## DATASET EXCERPTS:

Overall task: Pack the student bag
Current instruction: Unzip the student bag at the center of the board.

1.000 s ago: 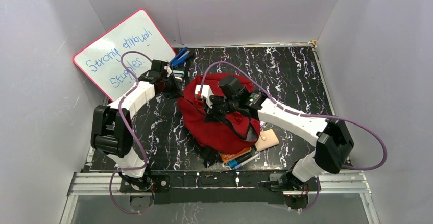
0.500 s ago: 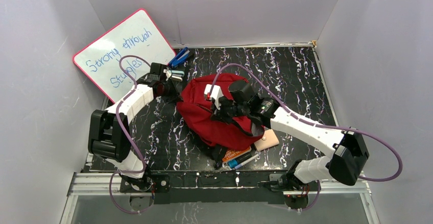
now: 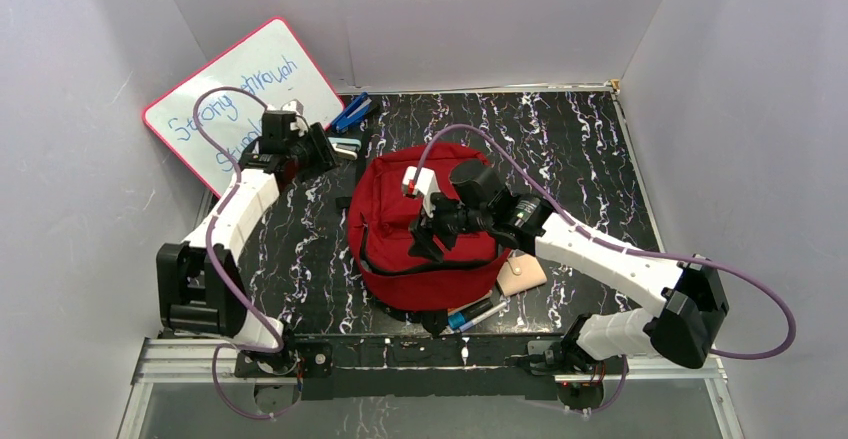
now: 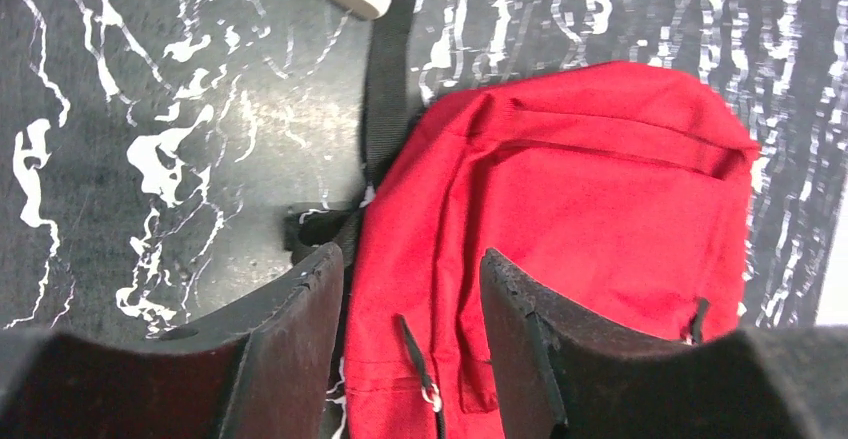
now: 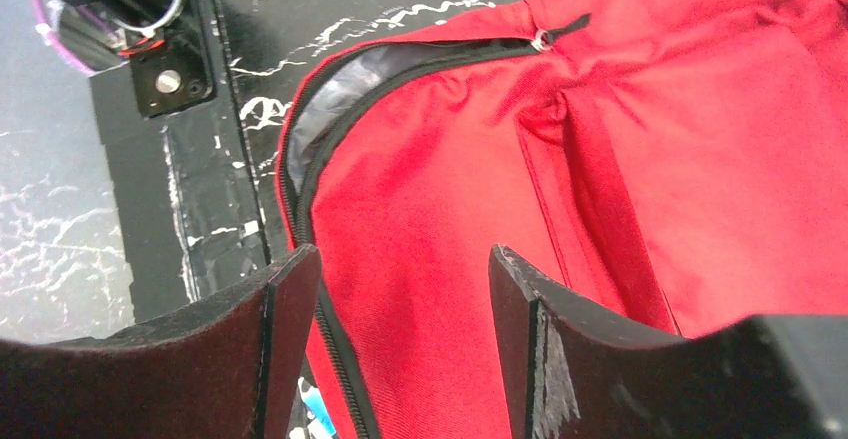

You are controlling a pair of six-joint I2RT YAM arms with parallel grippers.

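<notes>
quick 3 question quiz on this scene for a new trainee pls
1. True or false: the right fingers are clamped on the student bag.
2. What lies on the table against the bag's right edge in the top view? A) a beige wallet B) a mug C) scissors
3. Fill in: the bag's main zipper is ____ (shut / partly open).

Key
1. False: they stand open, with nothing between them.
2. A
3. Partly open; grey lining shows inside.
</notes>
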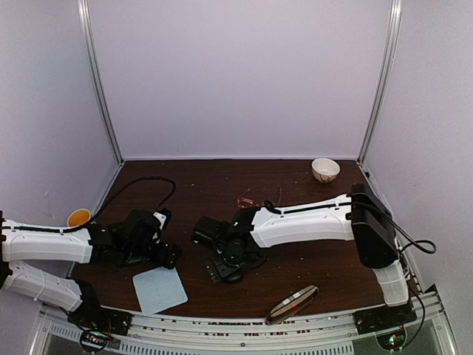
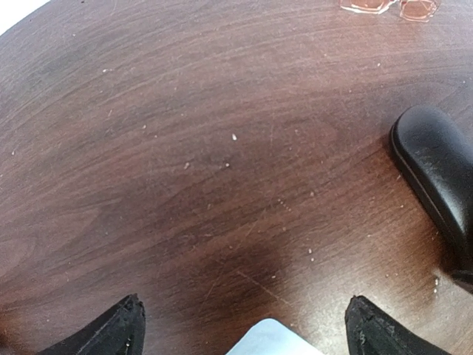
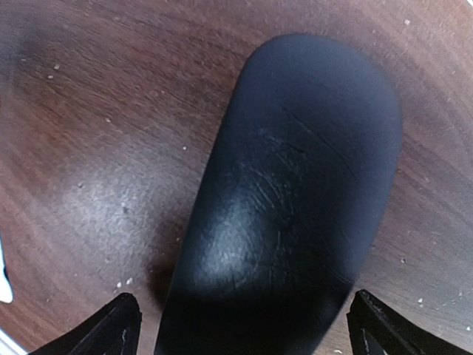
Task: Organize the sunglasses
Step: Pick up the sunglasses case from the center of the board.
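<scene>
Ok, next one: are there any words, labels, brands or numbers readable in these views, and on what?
No text can be read in any view.
Red mark on the brown case: too small to tell whether it is lettering.
On the black case: scuffs only, no print.
On the light blue cloth: nothing visible.

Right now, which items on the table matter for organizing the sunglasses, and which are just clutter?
For the job: sunglasses; black oblong case; probably the brown wooden case.
Lying about: white bowl; orange cup; light blue cloth.
</scene>
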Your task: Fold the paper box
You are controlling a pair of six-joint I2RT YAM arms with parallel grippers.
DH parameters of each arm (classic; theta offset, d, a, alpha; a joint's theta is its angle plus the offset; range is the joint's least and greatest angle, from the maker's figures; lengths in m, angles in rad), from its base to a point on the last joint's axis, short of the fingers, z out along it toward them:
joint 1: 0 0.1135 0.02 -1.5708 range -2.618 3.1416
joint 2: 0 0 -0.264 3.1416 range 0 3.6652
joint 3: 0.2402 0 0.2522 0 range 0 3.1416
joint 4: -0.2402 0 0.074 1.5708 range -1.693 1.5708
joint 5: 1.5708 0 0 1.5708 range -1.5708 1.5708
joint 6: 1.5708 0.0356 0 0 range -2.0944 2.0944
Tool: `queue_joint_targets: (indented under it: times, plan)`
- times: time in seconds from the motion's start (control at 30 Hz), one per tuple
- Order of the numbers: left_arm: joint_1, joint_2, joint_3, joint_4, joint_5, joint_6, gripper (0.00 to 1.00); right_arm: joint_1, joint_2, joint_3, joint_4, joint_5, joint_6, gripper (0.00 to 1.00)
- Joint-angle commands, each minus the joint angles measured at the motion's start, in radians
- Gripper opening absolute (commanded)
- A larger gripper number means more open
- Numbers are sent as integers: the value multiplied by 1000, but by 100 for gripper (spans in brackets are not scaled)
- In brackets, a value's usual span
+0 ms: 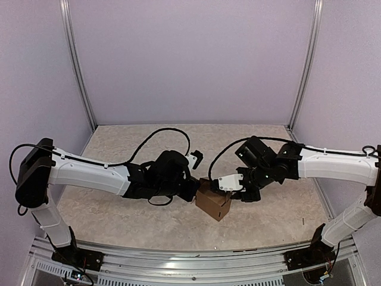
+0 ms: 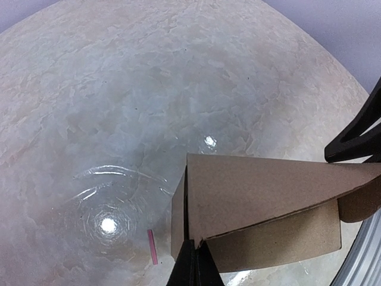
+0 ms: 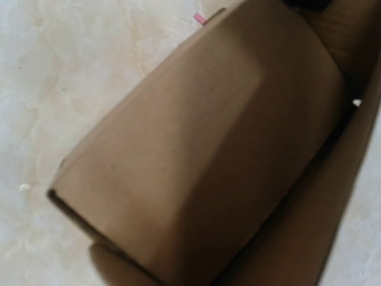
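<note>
The paper box (image 1: 215, 205) sits half-formed near the front middle of the table (image 1: 119, 220), between my two grippers. It looks light: thin brown card, stiff across the panels but likely to crease or spring back at the folds; on this glossy top I judge it would slide at a nudge. I'd take it by a panel edge close to a fold, never by a loose flap. My left gripper (image 2: 191, 257) is clamped on one wall's edge; my right gripper (image 1: 237, 189) meets the box's opposite upper side; whether it grips, I cannot tell.
</note>
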Motion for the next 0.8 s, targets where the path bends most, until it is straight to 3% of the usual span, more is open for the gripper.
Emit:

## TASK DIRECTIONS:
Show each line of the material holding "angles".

## ANSWER SECTION:
DH parameters of each arm (classic; theta offset, d, a, alpha; a joint's theta is its angle plus the offset; range is the joint's least and greatest angle, from the maker's figures; lengths in m, angles in rad), from its base to a point on the last joint's axis, short of the fingers, z out along it toward them:
- Joint-angle commands, each minus the joint angles measured at the motion's start, in radians

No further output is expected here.